Iceland MD Richard Walker’s bid to become an MP is not good for the supermarket’s prospects of refinancing its debt in 2025, a City source has claimed.
It could leave the business more vulnerable to takeover from opportunistic investors who have been buying its debt at a discount, the source said.
Walker’s hopes of being an MP emerged earlier this year after his name appeared on the Conservative Party’s list of approved parliamentary candidates. He has since spoken publicly about his ambition, including on ITV’s political interview show Peston yesterday (12 December). Introduced by host Robert Peston as “the boss of Iceland Foods who’s also a Tory candidate”, Walker defended the government’s stance on striking nurses and rail workers.
Iceland has £550m of bonds that need to be repaid in 2025, and difficulty in refinancing could create an opportunity for investors to seize control in a debt-for-equity swap. Investors were buying the supermarket’s debt for as little as 67p in the pound earlier this year, the Telegraph reported in November.
The City source told The Grocer Walker’s MP bid could put lenders off by signalling an intention to exit the business, creating a degree of uncertainty over its future leadership, with no clear successor to Iceland founder Malcolm Walker, Richard Walker’s father.
“You can’t do both, and it will be a massive distraction if he goes down that path,” the source said. “His willingness showcases he is contemplating an exit.”
The source said the frozen food retailer’s surging energy costs were already bad for its refinancing prospects, in a market where retailers were “unsurprisingly not the flavour of the month” with lenders. “A very reduced number of lenders are willing to open their books for retailers at the moment.
“Iceland has the challenges many grocers have at the moment but theirs is proliferated by their categories eating an awful lot of electricity.
“Normally a refinancing cycle starts 12 months before you actually need to put pen to paper. They will be hoping that by 2024 things look a lot better and they have taken market share during the downturn.

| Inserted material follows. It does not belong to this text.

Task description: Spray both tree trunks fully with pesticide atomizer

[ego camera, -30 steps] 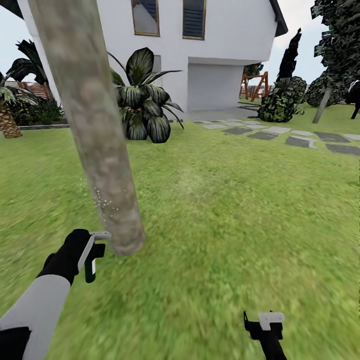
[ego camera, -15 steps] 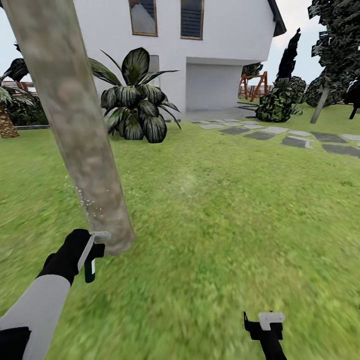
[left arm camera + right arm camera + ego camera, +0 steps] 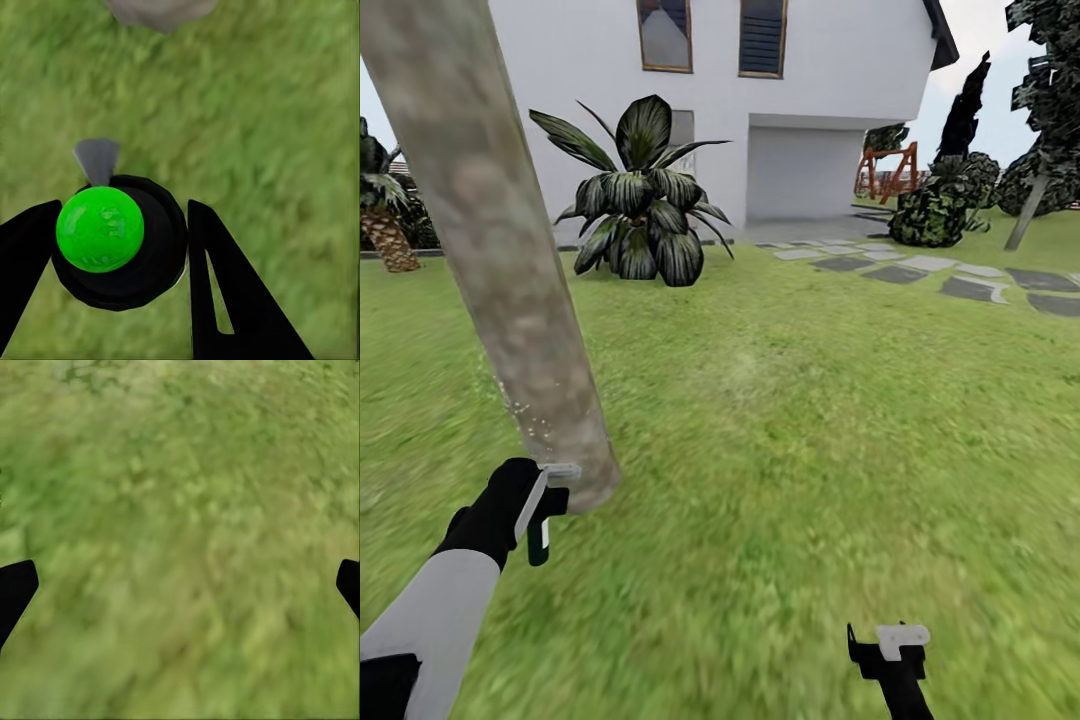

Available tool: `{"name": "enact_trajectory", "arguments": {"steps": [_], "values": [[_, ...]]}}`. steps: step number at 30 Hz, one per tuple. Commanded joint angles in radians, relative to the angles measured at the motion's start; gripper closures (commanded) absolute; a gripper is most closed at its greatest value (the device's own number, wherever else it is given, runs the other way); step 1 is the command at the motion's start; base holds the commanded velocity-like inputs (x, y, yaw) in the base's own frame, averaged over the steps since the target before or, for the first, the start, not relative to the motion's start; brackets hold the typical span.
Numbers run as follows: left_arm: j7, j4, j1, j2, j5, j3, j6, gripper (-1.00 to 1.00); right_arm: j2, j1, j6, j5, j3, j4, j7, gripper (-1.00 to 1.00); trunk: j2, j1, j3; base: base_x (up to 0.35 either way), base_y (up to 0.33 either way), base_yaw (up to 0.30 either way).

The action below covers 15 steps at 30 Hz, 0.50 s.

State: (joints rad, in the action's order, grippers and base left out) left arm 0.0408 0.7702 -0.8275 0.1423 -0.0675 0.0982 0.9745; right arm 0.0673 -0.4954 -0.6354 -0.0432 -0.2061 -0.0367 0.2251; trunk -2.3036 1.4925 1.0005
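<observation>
We look out over the lawn (image 3: 810, 420) of the garden toward a white house (image 3: 760, 110). A mottled grey-brown tree trunk (image 3: 490, 250) leans across the left of the head view, its base meeting the grass just beside the left gripper (image 3: 545, 505). Pale specks dot the lower bark near the base.

The left gripper is clamped on the pesticide atomizer (image 3: 120, 240) — in the left wrist view we see a black rounded body with a bright green cap between the two black fingers (image 3: 225, 292), both pressed to its sides. A small grey nozzle (image 3: 96, 159) points toward the trunk base, of which a grey sliver shows at the frame edge. In the head view the atomizer (image 3: 540, 535) appears as a dark piece hanging below the gripper, close to the trunk; we cannot tell whether it touches.

The right gripper (image 3: 890, 650) hangs low over the grass, well apart from the trunk. In the right wrist view its fingertips (image 3: 15, 589) sit at opposite frame edges with only lawn between them — spread wide, holding nothing.

Farther off: a broad-leaved dark plant (image 3: 640, 215) before the house, grey stepping stones (image 3: 950, 280) to the right, a palm with a scaly trunk (image 3: 385, 235) at far left.
</observation>
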Motion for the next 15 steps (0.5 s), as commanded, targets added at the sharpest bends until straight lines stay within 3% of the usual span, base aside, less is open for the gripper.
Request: {"name": "enact_trajectory", "arguments": {"steps": [1, 7, 15], "values": [[-0.003, 0.001, -0.001, -0.001, -0.007, 0.002, 0.004, 1.00, 0.000, 0.000, -0.001, -0.004, -0.009, 0.000, 0.005, -1.00, 0.000, 0.000, 0.001, 0.213, -0.213, 0.275], [-0.004, 0.001, -0.001, -0.001, -0.006, 0.001, 0.004, 1.00, 0.000, 0.000, -0.001, -0.003, -0.009, 0.001, 0.005, -1.00, 0.000, 0.000, 0.001, 0.214, -0.212, 0.274], [-0.004, 0.001, -0.001, -0.001, -0.006, 0.001, 0.004, 1.00, 0.000, 0.000, -0.001, -0.003, -0.008, 0.001, 0.005, -1.00, 0.000, 0.000, 0.001, 0.206, -0.215, 0.024]]}}
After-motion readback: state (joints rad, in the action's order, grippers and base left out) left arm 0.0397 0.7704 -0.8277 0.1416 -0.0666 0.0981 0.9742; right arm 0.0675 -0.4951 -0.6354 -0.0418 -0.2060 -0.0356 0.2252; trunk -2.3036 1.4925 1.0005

The longer the slump lasts, the trickier the prospects are for them.
“If I was a bank, I would want guarantees he is not going to wander off into the sunset. As a bank, if you’re putting your money against a name then you want to know it’s in credible hands.

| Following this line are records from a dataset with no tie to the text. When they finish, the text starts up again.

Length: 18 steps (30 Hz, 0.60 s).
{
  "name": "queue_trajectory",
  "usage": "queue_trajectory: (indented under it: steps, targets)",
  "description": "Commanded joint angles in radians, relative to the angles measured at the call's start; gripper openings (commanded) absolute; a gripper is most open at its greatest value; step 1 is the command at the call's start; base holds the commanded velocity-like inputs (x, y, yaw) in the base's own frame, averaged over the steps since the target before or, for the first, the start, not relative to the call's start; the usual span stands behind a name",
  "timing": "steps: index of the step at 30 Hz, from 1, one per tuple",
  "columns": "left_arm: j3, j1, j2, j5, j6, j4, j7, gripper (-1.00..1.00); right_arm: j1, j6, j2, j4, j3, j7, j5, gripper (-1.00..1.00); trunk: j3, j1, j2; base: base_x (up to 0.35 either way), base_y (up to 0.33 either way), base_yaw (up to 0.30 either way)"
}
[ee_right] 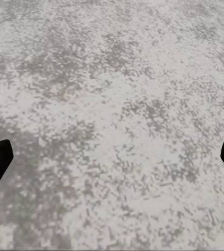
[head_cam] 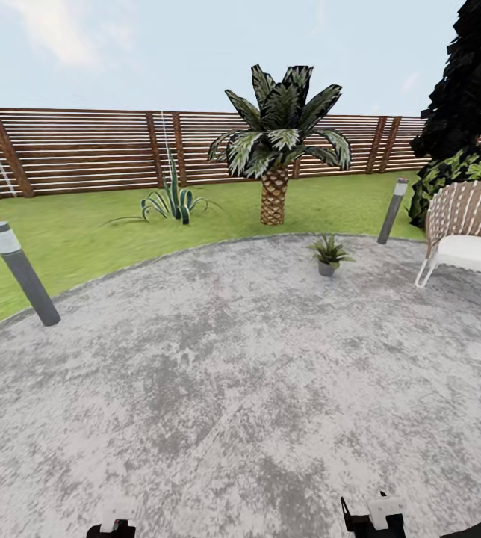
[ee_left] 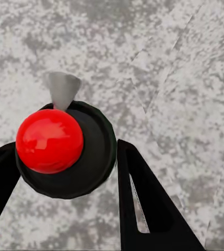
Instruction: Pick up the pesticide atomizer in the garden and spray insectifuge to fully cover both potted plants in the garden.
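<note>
Mottled grey patio (head_cam: 218,388) is extending toward lawn and fence. One potted plant (head_cam: 329,254) is standing at its far right edge, unsprayed as far as visible. Left gripper (ee_left: 65,172) is clamping the pesticide atomizer (ee_left: 65,149); right gripper (ee_right: 112,157) is hanging spread apart.

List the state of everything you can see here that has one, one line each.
left hand: shut on the pesticide atomizer, a finger against each side.
pesticide atomizer: held off the ground above the patio, nozzle pointing away from the hand.
right hand: open, nothing between its fingers.
potted plant: upright on the patio near its far edge.
white chair: upright, nothing on its seat.
</note>
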Motion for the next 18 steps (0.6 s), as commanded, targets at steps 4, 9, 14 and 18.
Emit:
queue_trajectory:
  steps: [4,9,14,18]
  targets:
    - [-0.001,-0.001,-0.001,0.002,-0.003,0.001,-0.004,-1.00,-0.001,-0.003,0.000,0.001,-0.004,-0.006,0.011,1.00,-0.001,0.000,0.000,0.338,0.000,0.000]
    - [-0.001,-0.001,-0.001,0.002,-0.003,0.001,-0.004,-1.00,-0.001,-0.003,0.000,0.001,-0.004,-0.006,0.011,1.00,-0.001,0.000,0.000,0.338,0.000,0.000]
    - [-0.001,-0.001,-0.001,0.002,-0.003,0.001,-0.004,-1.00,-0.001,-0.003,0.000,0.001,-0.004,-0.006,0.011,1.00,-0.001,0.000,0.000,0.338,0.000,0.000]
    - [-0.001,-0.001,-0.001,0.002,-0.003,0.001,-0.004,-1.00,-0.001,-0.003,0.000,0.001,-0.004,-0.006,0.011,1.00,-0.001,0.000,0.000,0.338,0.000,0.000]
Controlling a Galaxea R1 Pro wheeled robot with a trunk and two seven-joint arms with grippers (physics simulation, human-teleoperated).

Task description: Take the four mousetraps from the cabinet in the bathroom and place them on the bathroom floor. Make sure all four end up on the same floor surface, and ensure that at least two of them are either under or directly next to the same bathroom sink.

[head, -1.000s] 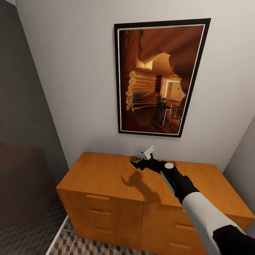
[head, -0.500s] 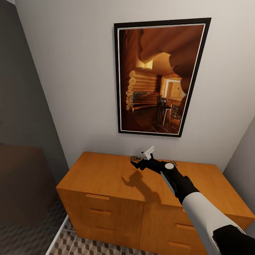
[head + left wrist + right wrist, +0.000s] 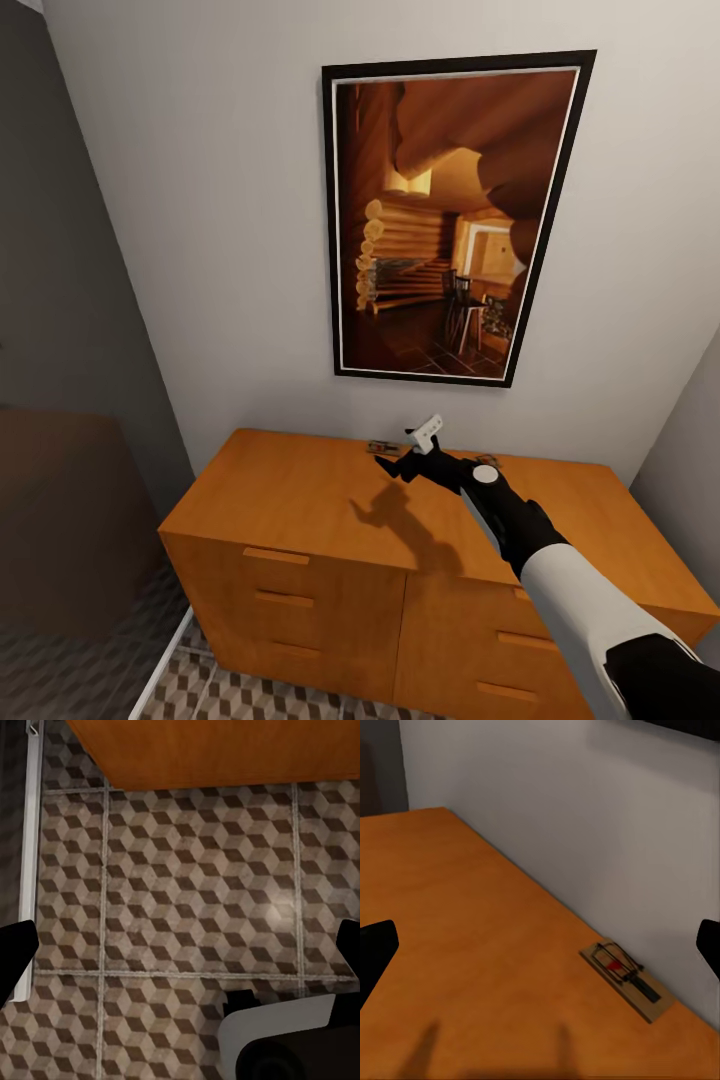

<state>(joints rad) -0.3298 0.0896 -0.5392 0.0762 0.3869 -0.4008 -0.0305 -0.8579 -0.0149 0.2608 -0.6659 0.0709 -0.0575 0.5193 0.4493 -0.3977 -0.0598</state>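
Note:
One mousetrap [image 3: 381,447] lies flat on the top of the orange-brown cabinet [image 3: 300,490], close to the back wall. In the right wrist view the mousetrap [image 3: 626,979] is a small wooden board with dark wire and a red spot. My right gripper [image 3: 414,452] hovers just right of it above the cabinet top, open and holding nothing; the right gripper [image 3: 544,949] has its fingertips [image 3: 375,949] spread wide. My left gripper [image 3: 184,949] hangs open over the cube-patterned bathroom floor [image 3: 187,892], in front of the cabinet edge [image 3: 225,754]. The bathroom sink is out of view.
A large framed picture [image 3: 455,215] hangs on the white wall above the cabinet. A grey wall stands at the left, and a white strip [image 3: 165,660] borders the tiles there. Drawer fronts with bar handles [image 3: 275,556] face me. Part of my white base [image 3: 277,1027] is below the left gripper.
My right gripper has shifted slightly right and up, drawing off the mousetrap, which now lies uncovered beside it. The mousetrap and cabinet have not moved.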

“When you’re looking at a refinancing exercise it’s not just the numbers. There is also a much broader outlook for the business, including who are you lending to, as in the management team.”
As well as leaving the business more vulnerable to takeover, the absence of a successor to Malcolm Walker made it plausible the family was considering offloading it, the source said. “My suspicion is a difficult refinancing, a difficult market, a head of family whose successor may not want to do this any more – therefore the family might be contemplating divesting the business.”
Iceland co-owners Malcolm Walker and Tarsem Dhaliwal recently denied rumours they had been ‘quietly marketing’ Iceland. They said: “Our sons, Richard Walker and Paul Dhaliwal, hold executive positions and will take over from us in the future. We have no plans to sell the business, despite frequent approaches.”
Richard Walker did not respond to The Grocer’s enquiries.
Asked by Peston about his desire to be a Tory MP, he said: “I think about it every day and a lot of people are questioning it but I believe in democracy and I think we need more people from our type of political world.”
While the market shares of discounters Lidl and Aldi have climbed rapidly in the cost of living crisis, Iceland’s has been fairly static. It was 2.3% in the 12 weeks to 27 November, according to Kantar, the same as a year earlier.